Nice report. When I was there the site manageress let me take some outside shots but wouldn't let me inside. Think Smellycat and I will be having another visit soon.


----------



## triplow (Aug 22, 2009)

Hi guys, nice pictures!

Is this Ecclescrieg open to the public at the moment? I would appreciate any information you could give me.
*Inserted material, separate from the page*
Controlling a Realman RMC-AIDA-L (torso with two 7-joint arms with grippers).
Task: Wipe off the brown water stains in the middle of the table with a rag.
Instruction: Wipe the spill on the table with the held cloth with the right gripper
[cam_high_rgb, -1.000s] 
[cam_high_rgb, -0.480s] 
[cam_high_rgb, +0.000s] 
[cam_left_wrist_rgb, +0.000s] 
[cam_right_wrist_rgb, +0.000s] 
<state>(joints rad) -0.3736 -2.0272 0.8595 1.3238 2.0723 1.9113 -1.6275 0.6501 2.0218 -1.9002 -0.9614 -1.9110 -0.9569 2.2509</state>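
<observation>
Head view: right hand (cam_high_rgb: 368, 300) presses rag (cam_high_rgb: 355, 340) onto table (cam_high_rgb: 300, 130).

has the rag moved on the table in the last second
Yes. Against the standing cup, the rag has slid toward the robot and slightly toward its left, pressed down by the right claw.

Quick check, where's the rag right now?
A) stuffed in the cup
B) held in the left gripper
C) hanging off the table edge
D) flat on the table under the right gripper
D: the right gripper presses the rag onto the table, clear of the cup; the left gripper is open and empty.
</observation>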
I'm a working with a paranormal group in Northumberland and I find this location is particularly interesting

Cheers John


----------



## Digitographer (Aug 23, 2009)

The exterior of that house is stunning.


----------



## foz101 (Aug 24, 2009)

triplow said:


> Hi guys, nice pictures!
> 
> Is this Ecclescrieg open to the public at the moment? I would appreciate any information you could give me.
> 
> ...



Whatever the story is, you're on a hiding to nothing.


----------



## triplow (Aug 24, 2009)

Thanks for your "positive" reply


----------



## lost (Aug 24, 2009)

Have a look at the internal shots, do you think it's open to the public? Yeah?


----------



## triplow (Aug 24, 2009)

Don't try and patronize me, I have seen many buildings in disrepair like this one - open to the public or with no signs, security etc to say otherwise! I don't appreciate your arrogance when I asked a simple question.
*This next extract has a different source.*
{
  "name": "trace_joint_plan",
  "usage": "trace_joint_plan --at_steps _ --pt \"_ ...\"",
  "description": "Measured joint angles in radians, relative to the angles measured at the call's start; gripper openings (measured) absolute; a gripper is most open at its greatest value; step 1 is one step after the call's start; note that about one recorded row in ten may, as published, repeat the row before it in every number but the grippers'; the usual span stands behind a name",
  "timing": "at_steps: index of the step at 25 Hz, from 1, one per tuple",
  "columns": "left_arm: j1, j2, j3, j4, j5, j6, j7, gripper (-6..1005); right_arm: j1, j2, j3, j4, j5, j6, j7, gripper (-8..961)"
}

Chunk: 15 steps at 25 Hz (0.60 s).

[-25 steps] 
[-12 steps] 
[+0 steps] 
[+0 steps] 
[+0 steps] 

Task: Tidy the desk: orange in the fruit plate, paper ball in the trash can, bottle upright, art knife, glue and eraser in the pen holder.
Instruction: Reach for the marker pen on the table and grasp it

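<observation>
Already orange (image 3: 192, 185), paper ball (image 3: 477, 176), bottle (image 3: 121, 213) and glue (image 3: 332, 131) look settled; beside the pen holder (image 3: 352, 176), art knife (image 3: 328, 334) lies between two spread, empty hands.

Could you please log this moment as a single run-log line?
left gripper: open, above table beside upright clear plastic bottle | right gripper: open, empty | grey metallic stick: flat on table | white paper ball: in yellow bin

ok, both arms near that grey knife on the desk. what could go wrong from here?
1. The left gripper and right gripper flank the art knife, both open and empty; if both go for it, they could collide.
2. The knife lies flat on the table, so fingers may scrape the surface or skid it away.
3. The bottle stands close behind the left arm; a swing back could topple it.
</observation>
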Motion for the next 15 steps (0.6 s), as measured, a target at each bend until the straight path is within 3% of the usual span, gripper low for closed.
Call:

If this location is closed to the public, fine that's all I needed to know!!


----------



## lost (Aug 24, 2009)

I thought you meant 'open to the public' as in some kind of manor house attraction with a tea room and red ropes preventing you from touching family portraits from the 18th century.


----------



## triplow (Aug 24, 2009)

Ok well that's cleared up, my apologies for not being clear in my original post


----------



## Kirsty (Jul 3, 2021)

Steve Perks said:


> I'm just about to get the history signed off by Gavin and the family but it will be a couple more weeks before I get it on the website.
> 
> I'll PM you a link to the transcript as soon as I finish it in advance.
> I'm just in the middle of reading Bram Stokers Dracula to verify a piece of info Gavin gave me first.


Would love to know and see more about this place. Have you got any photos and/or history info I could view on the interweb please?
Thanks.


----------



## wolfism (Jul 3, 2021)

Kirsty said:


> Would love to know and see more about this place. Have you got any photos and/or history info I could view on the interweb please?
> Thanks.


Since this thread has resurrected itself, I had a quick Google and all I can find of Steve Perks is a blog with a couple of kit reviews - Steve Perks Photography
Suspect he jumped on this thread to do a spot of self-promotion, but has moved on to another hobby as 12 years have passed.

General point - the owner of Ecclesgreig is a chap with history, and it appears he and the former owners (the Forsyth-Grants) aren't on the best of terms. A few things have already been published on Ecclesgeig and the estate, but some of the tales circulating about Michael Forsyth-Grant may not be entirely based in fact, if you get my drift...


----------



## Kirsty (Jul 3, 2021)

Thanks for replying so quickly. I'm interested in this area for a few day visits and found this gorgeous building and gardens, also the old graveyard and a few other old deserted buildings around the nature reserve. I find history fascinating but have only found out a few spotty bits of info about this place so far and not many interior pictures. Unfortunately the pictures that have been posted here just say unavailable now. I presume it's because, as you say, this thread is rather old. I'm curious about the house and the repairs that have been started but then seem to have stopped again and the gardens look beautiful, they definitely need exploring! I hope I get to visit one day, you never know, maybe I'll be the one to post some new pictures to share with everyone!
Yes, I get your drift! I've found some recent articles appear on searches too, and no, unfortunately there's not that much info on Mr Perks interior photos of Ecclesgreig.
Thank you so much for your time and help, I'll keep investigating!


----------